Start of Block
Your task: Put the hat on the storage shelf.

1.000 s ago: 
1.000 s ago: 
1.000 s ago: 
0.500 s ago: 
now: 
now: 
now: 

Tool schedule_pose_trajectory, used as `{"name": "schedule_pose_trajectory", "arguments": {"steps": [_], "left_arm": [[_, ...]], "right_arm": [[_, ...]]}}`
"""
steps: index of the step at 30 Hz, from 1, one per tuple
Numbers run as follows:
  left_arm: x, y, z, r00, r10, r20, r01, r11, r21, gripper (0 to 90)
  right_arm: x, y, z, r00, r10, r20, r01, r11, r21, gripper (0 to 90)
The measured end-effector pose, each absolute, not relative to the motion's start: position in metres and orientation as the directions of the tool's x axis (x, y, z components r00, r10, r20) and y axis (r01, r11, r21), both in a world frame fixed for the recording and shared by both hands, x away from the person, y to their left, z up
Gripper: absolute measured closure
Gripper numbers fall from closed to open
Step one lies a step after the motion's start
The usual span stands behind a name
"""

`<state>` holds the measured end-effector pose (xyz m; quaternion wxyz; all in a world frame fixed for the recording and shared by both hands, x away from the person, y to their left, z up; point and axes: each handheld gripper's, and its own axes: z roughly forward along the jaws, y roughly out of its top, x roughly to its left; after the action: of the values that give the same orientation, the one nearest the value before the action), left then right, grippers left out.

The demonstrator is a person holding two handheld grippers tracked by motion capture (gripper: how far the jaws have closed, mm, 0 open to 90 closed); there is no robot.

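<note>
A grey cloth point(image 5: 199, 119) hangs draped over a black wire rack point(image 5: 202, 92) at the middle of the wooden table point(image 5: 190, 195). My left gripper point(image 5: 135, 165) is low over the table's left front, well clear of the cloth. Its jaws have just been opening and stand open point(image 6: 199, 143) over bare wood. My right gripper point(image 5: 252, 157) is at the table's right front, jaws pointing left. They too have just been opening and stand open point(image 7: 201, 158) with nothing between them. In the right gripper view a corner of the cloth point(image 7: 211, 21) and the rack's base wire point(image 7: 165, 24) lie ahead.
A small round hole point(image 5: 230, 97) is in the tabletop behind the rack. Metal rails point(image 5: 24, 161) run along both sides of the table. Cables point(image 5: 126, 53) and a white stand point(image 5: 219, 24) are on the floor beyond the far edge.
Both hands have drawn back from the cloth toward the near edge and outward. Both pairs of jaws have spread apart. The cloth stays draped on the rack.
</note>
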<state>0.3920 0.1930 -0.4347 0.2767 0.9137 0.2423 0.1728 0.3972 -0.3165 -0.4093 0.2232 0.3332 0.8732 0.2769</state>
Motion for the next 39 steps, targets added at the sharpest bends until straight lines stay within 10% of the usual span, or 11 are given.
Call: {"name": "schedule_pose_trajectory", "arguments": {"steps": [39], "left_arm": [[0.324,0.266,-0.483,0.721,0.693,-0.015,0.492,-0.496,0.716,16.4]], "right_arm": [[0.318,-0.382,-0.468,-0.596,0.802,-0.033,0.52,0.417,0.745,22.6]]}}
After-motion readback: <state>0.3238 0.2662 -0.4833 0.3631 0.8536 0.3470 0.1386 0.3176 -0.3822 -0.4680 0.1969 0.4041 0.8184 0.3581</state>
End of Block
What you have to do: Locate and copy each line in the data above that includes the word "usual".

Completed exercise:
The usual span stands behind a name
Motion for the next 39 steps, targets added at the sharpest bends until straight lines stay within 10% of the usual span, or 11 are given.

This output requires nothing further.